The conservative majority in the Georgia Legislature enacted a divisive concepts law this year treating racism as a historical artifact that belongs in classroom discussions of America’s past, but not its present.
Now, the conservative majority on the U.S. Supreme Court could use a similar rationale to end affirmative action. The nation’s highest court heard arguments Monday in cases that will determine the role of race in college admissions.
Lawsuits by Students for Fair Admissions allege Harvard and the University of North Carolina placed artificial and illegal limits on academically superior Asian American applicants to enable the admissions of less-qualified whites and minorities. Lower courts ruled race-conscious admissions were legal and essential to ensuring campus diversity.
Court watchers predict the Supreme Court could overturn the landmark 2003 Grutter v. Bollinger decision, which said the Constitution “does not prohibit the law school’s narrowly tailored use of race in admissions decisions to further a compelling interest in obtaining the educational benefits that flow from a diverse student body.”
In a legal filing, Students for Fair Admissions contends, “Grutter is wrong in every way — historically, legally, factually, practically, and morally ... Americans of all races overwhelmingly support colorblind admissions.”
But is America colorblind anywhere else? Every index of well-being — health, income, housing, lifespan, property ownership — shows a wide gap between Black and white Americans. Yes, we are addressing the gaps, but the legacy of segregated schools with lower funding and less qualified teachers and the exclusion of Blacks from top colleges, as recently as the 1960s, is not an easy shadow to outrun.
As civil rights scholar Kimberlé Williams Crenshaw said in an online seminar last week, these attacks on historical truths speak to the “Achilles’ heel of America’s democracy — the denial of its racial history.” This refusal to see structural racism, implicit bias and disparate outcomes hurts children, said Crenshaw.

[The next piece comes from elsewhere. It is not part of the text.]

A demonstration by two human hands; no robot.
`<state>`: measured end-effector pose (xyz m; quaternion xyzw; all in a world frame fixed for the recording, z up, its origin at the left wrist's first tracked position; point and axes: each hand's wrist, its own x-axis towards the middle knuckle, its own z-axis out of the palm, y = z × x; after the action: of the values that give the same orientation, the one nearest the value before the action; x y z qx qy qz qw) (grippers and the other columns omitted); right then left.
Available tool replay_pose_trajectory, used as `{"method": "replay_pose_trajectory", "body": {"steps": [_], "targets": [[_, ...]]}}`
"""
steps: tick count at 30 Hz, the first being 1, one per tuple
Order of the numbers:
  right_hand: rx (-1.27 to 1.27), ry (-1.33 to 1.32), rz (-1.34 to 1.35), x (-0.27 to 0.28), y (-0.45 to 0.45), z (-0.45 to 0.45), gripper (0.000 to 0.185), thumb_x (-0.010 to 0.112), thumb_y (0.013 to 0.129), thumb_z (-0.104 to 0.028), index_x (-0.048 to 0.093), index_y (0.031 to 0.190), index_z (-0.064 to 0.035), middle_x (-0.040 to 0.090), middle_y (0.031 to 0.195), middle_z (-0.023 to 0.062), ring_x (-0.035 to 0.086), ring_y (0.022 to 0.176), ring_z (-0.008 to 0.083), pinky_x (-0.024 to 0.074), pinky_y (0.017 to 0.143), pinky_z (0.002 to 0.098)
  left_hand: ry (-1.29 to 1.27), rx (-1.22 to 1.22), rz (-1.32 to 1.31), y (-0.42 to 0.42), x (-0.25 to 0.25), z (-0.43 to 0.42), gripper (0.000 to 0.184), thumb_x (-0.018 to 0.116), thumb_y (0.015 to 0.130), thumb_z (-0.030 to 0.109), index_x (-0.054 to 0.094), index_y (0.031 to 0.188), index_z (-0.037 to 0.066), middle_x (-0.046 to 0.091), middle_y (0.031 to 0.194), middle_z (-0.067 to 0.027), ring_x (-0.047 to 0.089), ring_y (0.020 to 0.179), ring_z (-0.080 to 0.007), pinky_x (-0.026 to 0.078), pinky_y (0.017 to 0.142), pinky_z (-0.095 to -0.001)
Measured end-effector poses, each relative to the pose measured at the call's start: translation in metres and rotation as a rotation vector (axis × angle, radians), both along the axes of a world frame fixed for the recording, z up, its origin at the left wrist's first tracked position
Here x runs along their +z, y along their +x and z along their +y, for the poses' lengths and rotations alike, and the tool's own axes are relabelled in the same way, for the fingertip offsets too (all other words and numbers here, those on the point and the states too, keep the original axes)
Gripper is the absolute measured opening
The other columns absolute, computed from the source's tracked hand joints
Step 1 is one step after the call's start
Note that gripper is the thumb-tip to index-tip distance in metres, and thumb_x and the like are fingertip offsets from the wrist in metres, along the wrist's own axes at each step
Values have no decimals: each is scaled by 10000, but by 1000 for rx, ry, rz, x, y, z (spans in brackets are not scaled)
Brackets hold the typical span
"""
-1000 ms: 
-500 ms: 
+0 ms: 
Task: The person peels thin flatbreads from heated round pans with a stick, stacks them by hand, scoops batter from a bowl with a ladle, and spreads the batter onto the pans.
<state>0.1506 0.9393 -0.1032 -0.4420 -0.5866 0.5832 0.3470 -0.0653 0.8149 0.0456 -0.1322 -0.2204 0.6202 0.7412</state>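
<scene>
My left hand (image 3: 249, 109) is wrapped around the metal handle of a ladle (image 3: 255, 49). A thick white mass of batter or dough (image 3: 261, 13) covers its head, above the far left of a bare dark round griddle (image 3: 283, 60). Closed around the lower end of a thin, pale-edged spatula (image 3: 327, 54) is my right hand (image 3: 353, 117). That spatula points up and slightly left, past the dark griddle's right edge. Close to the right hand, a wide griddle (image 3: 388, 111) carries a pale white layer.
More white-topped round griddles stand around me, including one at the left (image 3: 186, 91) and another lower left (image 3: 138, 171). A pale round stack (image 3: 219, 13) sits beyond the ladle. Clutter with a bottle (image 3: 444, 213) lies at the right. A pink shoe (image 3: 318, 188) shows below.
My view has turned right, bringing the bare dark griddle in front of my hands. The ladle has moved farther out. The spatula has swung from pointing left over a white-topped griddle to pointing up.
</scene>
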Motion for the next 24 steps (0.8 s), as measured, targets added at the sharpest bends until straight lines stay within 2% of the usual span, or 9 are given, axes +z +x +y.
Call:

“What are they left with to interpret a world that remains stubbornly unequal, with a culture that is ill-equipped to excavate what exists beneath the surface to explain why? Some children are left with nothing but the inference of their own inferiority,” she said.
Damon Hewitt, president of the Lawyers’ Committee for Civil Rights Under Law, said in a media call, ”It is imperative we continue to recognize and center students of color, whose voices and experiences are at the center of this legal fight, as we collectively continue to push for progress both on campus and beyond.”
In 2001, a federal appeals court ruled the University of Georgia’s Total Student Index, a complicated admissions formula that considered race, was unconstitutional. Despite outreach to students of color, UGA recorded 2,000 Black students among 30,166 undergraduates in fall of 2021 — 6.6% in a state where 36.4% of public school students are Black.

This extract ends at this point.